The goals of psd2 strong customer authentication regulations are:

  • An integrated payment system and market that is efficient.
  • Improve the and give equal opportunity for all payment service providers and give way for new entrants.
  • Payment systems to be safer and more secure
  • Protection of customers from frauds.

Psd2 strong customer authentication regulation aims to secure all digital payments and payment modes and expand through the financial ecosystem.

The implementation of PSD2 is an integral part of wider legislation that has a set of regulations and implications for payment providers, banks, all third-party providers and consumers that have far-reaching effects. It has led to changes in various online payments and has affected online sellers and payment providers.

Key changes of psd2 implementation on online retailers and payment providers:

SCA- Strong Customer Authentication

SCA has been the focal point of the key changes that was bought about by PSD2 implementation. A two-factor authentication system of SCA will be used for any online payments to be complete. The earlier system of static passwords and OTP is impasse now.

It is the compulsion that online payments in European Economic Area will follow strong customer authentication to allow any financial transaction to happen online. It is a requirement for European Banking Authority also.

License for Payment Providers:

Registration with European Banking Authority is a must. Any Fintech company or company that wants to provide payment service in European Union will have to apply for a payment license, get it authorized and register with European Banking Authority.

Opens Bank data with third parties

It allows bank data to be open to new players and includes third-party providers.

Impact of PSD2 and SCA:

Enforcement of PSD2 and Strong Customer Authentication is on all payer-initiated online transactions where both card issuer and retailers or acquirer are within the European Economic Area.

Direct Impact:

Enforcement of PSD2 is effective on all payment providers in EEA countries and affects 200 million online shoppers. PSD2 strong customer authorization is implemented in the United Kingdom, too, despite its exit from European Union as it was passed as law before the UK took the exit.

Strong Customer authorization implementation led to a drop in sales overnight as there are extra steps of payments. PSD2 impacts business outside European Union if the company provides payment service in EEA and will have to acquire and pay for a paid license.

Indirect Impact:

The indirect impact will affect all non-EEA businesses with subsidiaries and branches within the EEA.
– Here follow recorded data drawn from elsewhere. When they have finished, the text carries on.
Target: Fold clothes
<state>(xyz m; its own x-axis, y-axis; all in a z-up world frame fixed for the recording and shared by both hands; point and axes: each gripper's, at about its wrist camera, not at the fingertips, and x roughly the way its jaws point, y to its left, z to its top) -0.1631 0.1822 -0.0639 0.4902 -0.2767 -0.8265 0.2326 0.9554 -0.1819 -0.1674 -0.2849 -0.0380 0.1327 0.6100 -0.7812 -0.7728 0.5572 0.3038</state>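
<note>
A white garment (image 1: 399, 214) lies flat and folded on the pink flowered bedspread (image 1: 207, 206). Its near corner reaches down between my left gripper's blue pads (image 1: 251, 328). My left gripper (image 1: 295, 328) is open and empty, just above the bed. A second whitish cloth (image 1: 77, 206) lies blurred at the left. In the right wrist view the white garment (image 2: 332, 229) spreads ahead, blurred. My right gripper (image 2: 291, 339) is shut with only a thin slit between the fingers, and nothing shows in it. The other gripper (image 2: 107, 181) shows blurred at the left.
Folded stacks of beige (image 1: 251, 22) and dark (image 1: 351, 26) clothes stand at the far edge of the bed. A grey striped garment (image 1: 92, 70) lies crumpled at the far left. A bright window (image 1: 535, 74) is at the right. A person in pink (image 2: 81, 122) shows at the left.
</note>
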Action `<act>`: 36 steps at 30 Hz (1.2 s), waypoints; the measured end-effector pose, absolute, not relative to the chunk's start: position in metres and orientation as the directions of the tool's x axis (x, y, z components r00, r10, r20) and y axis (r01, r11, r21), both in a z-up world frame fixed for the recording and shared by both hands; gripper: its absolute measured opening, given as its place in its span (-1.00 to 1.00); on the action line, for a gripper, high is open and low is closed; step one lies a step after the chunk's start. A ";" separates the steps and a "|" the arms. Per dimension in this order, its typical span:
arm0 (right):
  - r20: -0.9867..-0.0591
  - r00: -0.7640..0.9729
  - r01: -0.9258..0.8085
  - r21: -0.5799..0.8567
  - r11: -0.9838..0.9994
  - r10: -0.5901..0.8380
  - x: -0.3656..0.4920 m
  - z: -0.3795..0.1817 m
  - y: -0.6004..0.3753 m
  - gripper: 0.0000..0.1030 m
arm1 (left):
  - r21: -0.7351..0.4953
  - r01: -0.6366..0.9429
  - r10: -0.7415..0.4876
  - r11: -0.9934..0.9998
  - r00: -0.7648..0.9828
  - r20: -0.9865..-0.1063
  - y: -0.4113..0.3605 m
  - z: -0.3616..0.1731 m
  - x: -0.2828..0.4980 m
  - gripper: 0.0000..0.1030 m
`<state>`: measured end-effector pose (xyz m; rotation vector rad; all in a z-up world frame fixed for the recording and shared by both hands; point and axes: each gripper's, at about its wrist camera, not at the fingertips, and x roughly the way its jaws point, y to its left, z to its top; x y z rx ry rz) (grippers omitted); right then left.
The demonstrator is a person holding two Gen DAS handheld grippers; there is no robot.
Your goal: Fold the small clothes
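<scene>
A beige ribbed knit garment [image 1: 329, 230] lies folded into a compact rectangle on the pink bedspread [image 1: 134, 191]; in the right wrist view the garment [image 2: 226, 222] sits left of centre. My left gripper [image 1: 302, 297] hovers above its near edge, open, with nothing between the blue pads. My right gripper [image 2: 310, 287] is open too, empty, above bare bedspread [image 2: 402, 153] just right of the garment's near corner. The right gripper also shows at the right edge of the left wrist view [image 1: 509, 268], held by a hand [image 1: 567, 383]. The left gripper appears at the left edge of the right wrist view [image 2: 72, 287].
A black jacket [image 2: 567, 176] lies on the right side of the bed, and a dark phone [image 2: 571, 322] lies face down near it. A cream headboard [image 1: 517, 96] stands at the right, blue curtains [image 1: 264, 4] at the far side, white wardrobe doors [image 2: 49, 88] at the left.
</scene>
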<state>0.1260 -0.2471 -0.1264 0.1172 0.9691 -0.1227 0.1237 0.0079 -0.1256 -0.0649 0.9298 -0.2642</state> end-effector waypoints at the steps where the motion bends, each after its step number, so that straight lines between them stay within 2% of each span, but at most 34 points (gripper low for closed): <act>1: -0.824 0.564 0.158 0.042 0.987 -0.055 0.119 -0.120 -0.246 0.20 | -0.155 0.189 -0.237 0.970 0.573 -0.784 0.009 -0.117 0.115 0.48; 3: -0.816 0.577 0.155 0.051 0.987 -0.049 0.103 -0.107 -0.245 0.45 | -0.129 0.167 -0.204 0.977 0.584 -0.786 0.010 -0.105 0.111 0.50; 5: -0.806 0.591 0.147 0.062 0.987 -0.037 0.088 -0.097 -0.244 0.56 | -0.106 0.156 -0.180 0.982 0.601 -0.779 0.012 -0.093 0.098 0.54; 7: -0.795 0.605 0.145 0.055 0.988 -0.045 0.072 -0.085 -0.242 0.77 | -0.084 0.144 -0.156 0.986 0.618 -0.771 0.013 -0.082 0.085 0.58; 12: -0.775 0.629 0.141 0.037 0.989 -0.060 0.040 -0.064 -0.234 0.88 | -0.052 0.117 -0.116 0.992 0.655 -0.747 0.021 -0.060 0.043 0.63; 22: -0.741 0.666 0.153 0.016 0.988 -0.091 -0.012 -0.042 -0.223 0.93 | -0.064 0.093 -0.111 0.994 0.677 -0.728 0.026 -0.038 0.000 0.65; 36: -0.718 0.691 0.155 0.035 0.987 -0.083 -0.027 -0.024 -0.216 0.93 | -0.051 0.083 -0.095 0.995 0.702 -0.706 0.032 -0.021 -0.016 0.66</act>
Consequences of Non-compliance:

If you have been avoiding psd2 strong customer authentication regulations, it is like you are burying your head in the sand, and it will not work. PSD2 is legally enforced, and online businesses must fulfil SCA requirements; otherwise, customer banks will reject payments and not complete transactions because of non-authenticated payments.

Non-compliance will affect payment providers and sellers and the risk of losing the transaction volume and incurring a loss.

There are serious consequences for all payment providers if they are non-compliant. Regulators at the national level can impose fines and have the power to revoke the license of such non-compliant payment providers. And remember, there are no specific fines yet, and fine amounts vary.